TASK OBJECTIVE
Return all the lines below exactly as written. Drop every picture.

━━━━━━━━

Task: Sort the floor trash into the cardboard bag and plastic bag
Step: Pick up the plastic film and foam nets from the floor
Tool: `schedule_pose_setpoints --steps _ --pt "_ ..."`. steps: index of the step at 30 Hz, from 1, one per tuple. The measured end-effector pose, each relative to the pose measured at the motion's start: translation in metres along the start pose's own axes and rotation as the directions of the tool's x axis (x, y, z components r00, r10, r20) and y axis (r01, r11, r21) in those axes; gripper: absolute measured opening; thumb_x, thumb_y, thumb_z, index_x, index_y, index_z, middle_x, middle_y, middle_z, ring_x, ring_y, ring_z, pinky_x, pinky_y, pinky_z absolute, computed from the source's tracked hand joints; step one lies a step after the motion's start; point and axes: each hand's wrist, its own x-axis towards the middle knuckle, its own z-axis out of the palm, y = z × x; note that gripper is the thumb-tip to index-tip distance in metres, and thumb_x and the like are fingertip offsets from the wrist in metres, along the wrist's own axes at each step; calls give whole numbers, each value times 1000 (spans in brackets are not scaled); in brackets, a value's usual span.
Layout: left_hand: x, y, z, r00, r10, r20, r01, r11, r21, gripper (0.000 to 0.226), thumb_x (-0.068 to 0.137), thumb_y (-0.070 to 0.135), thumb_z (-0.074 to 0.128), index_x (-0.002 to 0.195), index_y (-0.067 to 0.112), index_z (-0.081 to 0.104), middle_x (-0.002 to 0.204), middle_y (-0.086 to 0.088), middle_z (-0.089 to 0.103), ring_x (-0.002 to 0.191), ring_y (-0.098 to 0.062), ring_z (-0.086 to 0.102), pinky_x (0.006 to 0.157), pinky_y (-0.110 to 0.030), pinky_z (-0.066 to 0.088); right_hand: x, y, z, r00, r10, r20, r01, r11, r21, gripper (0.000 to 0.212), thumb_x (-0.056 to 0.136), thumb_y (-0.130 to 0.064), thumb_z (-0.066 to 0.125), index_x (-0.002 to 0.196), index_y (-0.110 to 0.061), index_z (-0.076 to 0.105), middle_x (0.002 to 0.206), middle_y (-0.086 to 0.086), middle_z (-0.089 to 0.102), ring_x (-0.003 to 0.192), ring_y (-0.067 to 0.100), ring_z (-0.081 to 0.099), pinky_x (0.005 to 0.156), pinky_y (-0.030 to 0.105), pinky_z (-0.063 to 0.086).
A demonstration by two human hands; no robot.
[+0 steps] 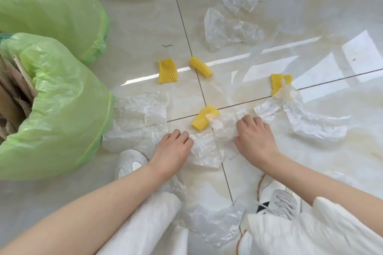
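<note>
Both hands are down on one crumpled clear plastic sheet (pixel 205 147) lying on the tiled floor (pixel 145 27), just in front of the person's white shoes (pixel 130 161). The left hand (pixel 174 149) has its fingers curled, its grip bunching the sheet's near-left edge. The right hand (pixel 253 134) has its fingers bent onto the sheet's right part, its grip pinching the plastic under the fingertips. The sheet spans the gap between the two hands, and its far corner overlaps a yellow foam net (pixel 204 118). Beyond the sheet lie three more yellow foam nets (pixel 167 70) and other clear plastic pieces (pixel 228 29). Left of the sheet stands a green bag (pixel 68 109) holding cardboard (pixel 12 93), touching another clear sheet; a second green bag (pixel 51 6) stands behind it.
</note>
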Motion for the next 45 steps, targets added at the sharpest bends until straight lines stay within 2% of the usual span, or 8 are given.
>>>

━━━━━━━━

TASK RESPONSE
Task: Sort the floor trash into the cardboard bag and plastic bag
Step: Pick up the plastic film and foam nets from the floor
Tool: `schedule_pose_setpoints --steps _ --pt "_ ..."`. steps: index of the step at 30 Hz, from 1, one per tuple. The measured end-effector pose, each relative to the pose measured at the motion's start: translation in metres along the start pose's own axes and rotation as the directions of the tool's x axis (x, y, z components r00, r10, r20) and y axis (r01, r11, r21) in those axes; gripper: absolute measured opening; thumb_x, thumb_y, thumb_z, index_x, index_y, index_z, middle_x, middle_y, middle_z, ring_x, ring_y, ring_z, pinky_x, pinky_y, pinky_z absolute, computed from the source's tracked hand joints; step one lies a step after the motion's start; point and axes: each hand's wrist, its own x-axis towards the middle knuckle, its own z-axis out of the palm, y = z × x; note that gripper is the thumb-tip to index-tip distance in metres, and thumb_x and the like are fingertip offsets from the wrist in metres, along the wrist's own axes at each step; calls give whole numbers, each value times 1000 (spans in brackets are not scaled); in brackets, a value's usual span.
Layout: left_hand: x, y, z, r00, r10, r20, r01, r11, r21, gripper (0.000 to 0.226), thumb_x (-0.068 to 0.137), thumb_y (-0.070 to 0.135), thumb_z (-0.074 to 0.128), index_x (-0.002 to 0.195), index_y (-0.067 to 0.112), index_z (-0.081 to 0.104), middle_x (-0.002 to 0.204), middle_y (-0.086 to 0.088), middle_z (-0.089 to 0.103), ring_x (-0.002 to 0.191), ring_y (-0.098 to 0.062), ring_z (-0.086 to 0.102), pinky_x (0.006 to 0.157), pinky_y (-0.110 to 0.030), pinky_z (-0.066 to 0.088); right_hand: x, y, z, r00, r10, r20, r01, r11, r21, gripper (0.000 to 0.212), thumb_x (-0.056 to 0.136), thumb_y (-0.130 to 0.064), thumb_z (-0.066 to 0.125), index_x (-0.002 to 0.196), index_y (-0.110 to 0.061), index_z (-0.076 to 0.105), middle_x (0.002 to 0.206), middle_y (-0.086 to 0.086), middle_z (-0.089 to 0.102), ring_x (-0.003 to 0.192), ring_y (-0.067 to 0.100), ring_z (-0.081 to 0.099), pinky_x (0.005 to 0.156), pinky_y (-0.030 to 0.105), pinky_z (-0.063 to 0.086).
A demonstration by two human hands; no robot.
[+0 steps] 
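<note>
Both hands are down on one crumpled clear plastic sheet (pixel 205 147) lying on the tiled floor (pixel 145 27), just in front of the person's white shoes (pixel 130 161). The left hand (pixel 174 149) has its fingers curled, its grip bunching the sheet's near-left edge. The right hand (pixel 253 134) has its fingers bent onto the sheet's right part, its grip pinching the plastic under the fingertips. The sheet spans the gap between the two hands, and its far corner overlaps a yellow foam net (pixel 204 118). Beyond the sheet lie three more yellow foam nets (pixel 167 70) and other clear plastic pieces (pixel 228 29). Left of the sheet stands a green bag (pixel 68 109) holding cardboard (pixel 12 93), touching another clear sheet; a second green bag (pixel 51 6) stands behind it.
</note>
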Motion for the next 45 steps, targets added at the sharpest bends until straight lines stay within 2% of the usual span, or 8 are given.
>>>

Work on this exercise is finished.